The Joy of Gay Sex
- Authors: Charles Silverstein Edmund White
- Language: English
- Subject: Gay sexual practices
- Publisher: Crown
- Publication date: 1977
- Publication place: United States
- Media type: Print
- ISBN: 978-0-671-24079-0
- Followed by: The New Joy of Gay Sex

= The Joy of Gay Sex =

1977 book by Charles Silverstein

The Joy of Gay Sex is a sex manual for men who have sex with men by Charles Silverstein and Edmund White. The book was first published in 1977 and was inspired by the bestselling 1972 book The Joy of Sex. The original print run was for 75,000 copies. The book has been translated into French, German, Italian, Swedish, and Japanese.

The 207-page book serves as a how-to guide "with chapters on blowjobs, cruising and dirty talk, a gay Kama Sutra with suggested sex positions like 'the crab' and a cultural guide with non-sexual chapters on the realities of coming out, gay politics, racism and more." It is celebrated for its sex-positive tone.

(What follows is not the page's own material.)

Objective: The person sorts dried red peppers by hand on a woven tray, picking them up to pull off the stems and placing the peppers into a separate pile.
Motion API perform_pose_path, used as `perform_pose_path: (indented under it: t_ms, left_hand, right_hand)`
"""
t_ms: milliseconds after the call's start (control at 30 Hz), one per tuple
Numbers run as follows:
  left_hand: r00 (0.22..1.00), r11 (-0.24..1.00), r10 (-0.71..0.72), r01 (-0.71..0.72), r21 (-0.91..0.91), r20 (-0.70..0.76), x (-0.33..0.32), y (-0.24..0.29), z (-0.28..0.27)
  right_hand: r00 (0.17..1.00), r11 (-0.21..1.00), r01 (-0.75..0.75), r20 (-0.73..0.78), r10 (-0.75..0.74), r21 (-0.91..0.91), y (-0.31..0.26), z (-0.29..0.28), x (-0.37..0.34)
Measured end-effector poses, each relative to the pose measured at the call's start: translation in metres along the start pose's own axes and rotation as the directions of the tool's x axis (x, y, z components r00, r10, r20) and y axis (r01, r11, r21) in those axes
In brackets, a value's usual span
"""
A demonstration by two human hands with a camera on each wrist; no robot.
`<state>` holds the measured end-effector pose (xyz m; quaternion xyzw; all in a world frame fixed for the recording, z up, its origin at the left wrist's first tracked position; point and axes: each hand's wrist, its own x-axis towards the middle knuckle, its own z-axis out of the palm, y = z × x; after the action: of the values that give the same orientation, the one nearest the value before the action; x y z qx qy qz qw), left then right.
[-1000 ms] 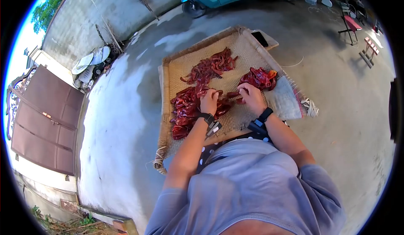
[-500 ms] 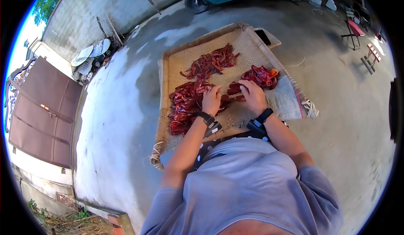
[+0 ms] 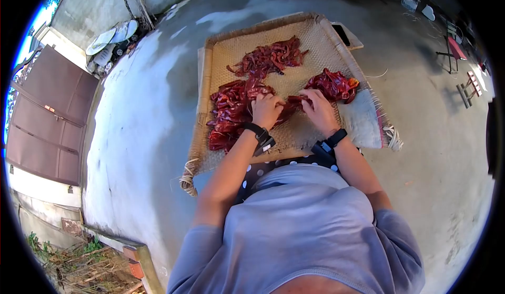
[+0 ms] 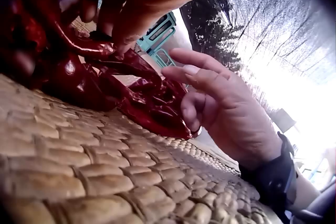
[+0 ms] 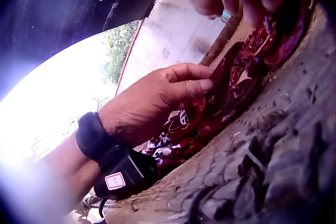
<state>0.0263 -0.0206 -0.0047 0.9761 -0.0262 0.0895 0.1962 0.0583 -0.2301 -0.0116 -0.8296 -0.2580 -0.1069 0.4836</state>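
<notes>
On a woven tray (image 3: 305, 141), my left hand (image 3: 266, 110) is at the right side of a large pile of dark red dried peppers (image 3: 229, 110). The right wrist view shows that left hand (image 5: 157, 98) with thumb and forefinger pinching a long red pepper (image 5: 223, 74). My right hand (image 3: 320, 111) lies to the right, below a smaller pepper pile (image 3: 329, 85). The left wrist view has this right hand (image 4: 226, 98) beside shiny peppers (image 4: 152, 103), two fingers extended and others loosely bent. Whether its fingertips touch a pepper is hard to tell.
Another pile of thin, wrinkled peppers (image 3: 273, 56) lies farther back on the tray. A pale cloth (image 3: 360, 123) covers its right side, and a phone (image 3: 341, 34) rests beyond the back right edge. A blue vehicle stands behind on the concrete floor (image 3: 137, 115).
The head view has tilted down, so the tray sits higher in it. My left hand has moved from slightly apart to against the peppers beside it; the right hand stays near its place.
</notes>
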Motion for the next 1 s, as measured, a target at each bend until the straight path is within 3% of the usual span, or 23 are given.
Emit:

In his memoir, Silverstein wrote that they wanted the book to "have a wider focus than just sex, that it should also advise the reader about life in the gay community and the majority of passages in the finished book were of a nonsexual nature."

The book was partially dedicated to the writer and activist Chris Cox. Silverstein was White's therapist when the publisher offered him the job as co-writer. White says, "The need to pay my rent exceeded my need for therapy."

==Sequels==
The book was followed by The New Joy of Gay Sex, published by Perennial in August 1993, co-authored by Felice Picano, and The Joy of Gay Sex, fully revised and expanded third edition, published by William Morrow in January 2006, co-authored by Picano.